There the question was (loosely): if I drill a smooth 4D hole through Minkowski spacetime, is a timelike isometry preserved only if the hold drilled is everywhere parallel to (bounded by) integral curves of the vector field generating the isometry?

@Valter-Moretti re-expressed the proposition rather better and then proved it in exemplary fashion.

I was just writing up some notes on this and then wrote (assuming the hole boundary is in fact smooth),

"it is obvious, however, that if the isometry condition is relaxed, i.e. the metric is allowed to become non-flat, then diffeomorphism between spacelike hypersurfaces may be retained."

And then - in classic fashion - wondered, "Obvious?"

Hence the question: is it "obvious"??

(If so... from what perspective? :) )

UPDATE - SHOWING SOME EFFORT

After further thought, how about this (also referencing the Q&A What's the difference between a manifold and a topological space?).
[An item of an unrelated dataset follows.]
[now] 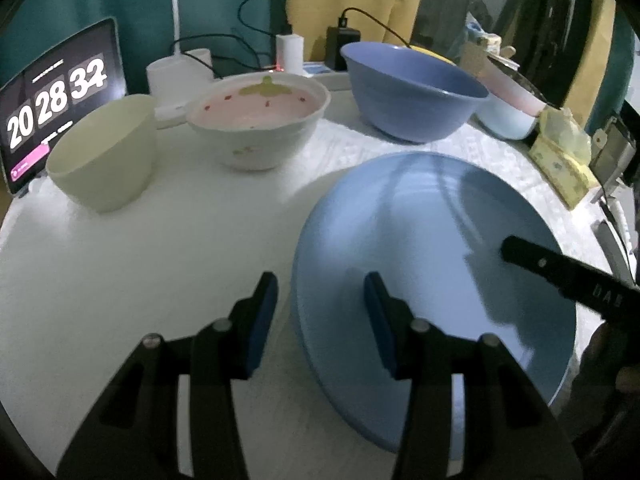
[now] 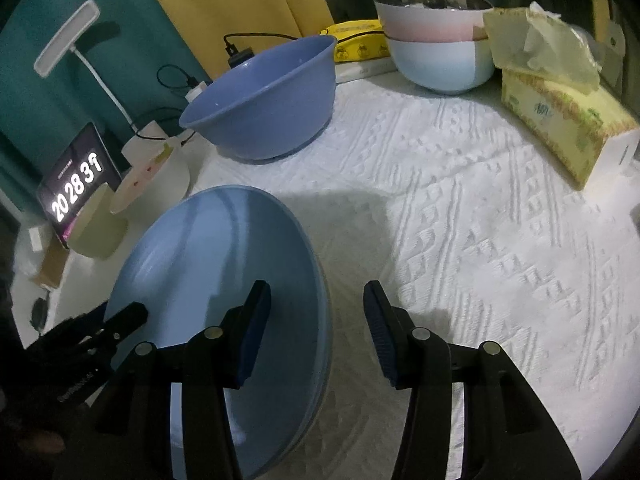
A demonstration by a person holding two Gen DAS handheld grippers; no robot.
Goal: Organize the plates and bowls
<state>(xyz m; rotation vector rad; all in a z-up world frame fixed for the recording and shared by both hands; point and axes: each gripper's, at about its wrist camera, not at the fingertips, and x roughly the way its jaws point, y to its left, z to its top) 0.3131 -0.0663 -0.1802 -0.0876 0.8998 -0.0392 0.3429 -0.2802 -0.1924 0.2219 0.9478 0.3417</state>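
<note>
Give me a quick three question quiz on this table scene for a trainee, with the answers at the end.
1. True or false: the left tool is clamped shut on the light blue plate.
2. Which sits nearest the clock tablet: A the pale green bowl, B the dark blue bowl, C the tissue box?
3. Fill in: the right tool straddles the plate's ____.
Key: 1 false, its jaws stand open; 2 A; 3 rim.

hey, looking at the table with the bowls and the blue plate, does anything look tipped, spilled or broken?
One thing: the pale green bowl near the clock tablet leans over instead of sitting flat. The light blue plate, floral bowl and dark blue bowl look upright and intact. No spills visible.
</note>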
In answer to the question Are homeomorphic differentiable manifolds actually diffeomorphic?, @Mariano-Suárez-Álvarez said,

Now, if f:M→N is a homeomorphism of smooth manifolds, you can always «adjust» the smooth structures so that f becomes a diffeo: indeed,

and offered the OP there the suggestion

you should be able to prove the following: if M is a smooth manifold, N a topological space and f:M→N a homeomorphism, then there is a structure of smooth manifold on N such that f becomes a diffeomorphism.

Now, since a manifold is a topological space with additional structure, it would seem that for any pair of spacelikes hypersurface, a) they are homeomorphic by construction above, and b) both are already (sub)manifolds and hence toplogical spaces, so it follows immediately (?).

(I do not have the skill to generate the proof referred to though)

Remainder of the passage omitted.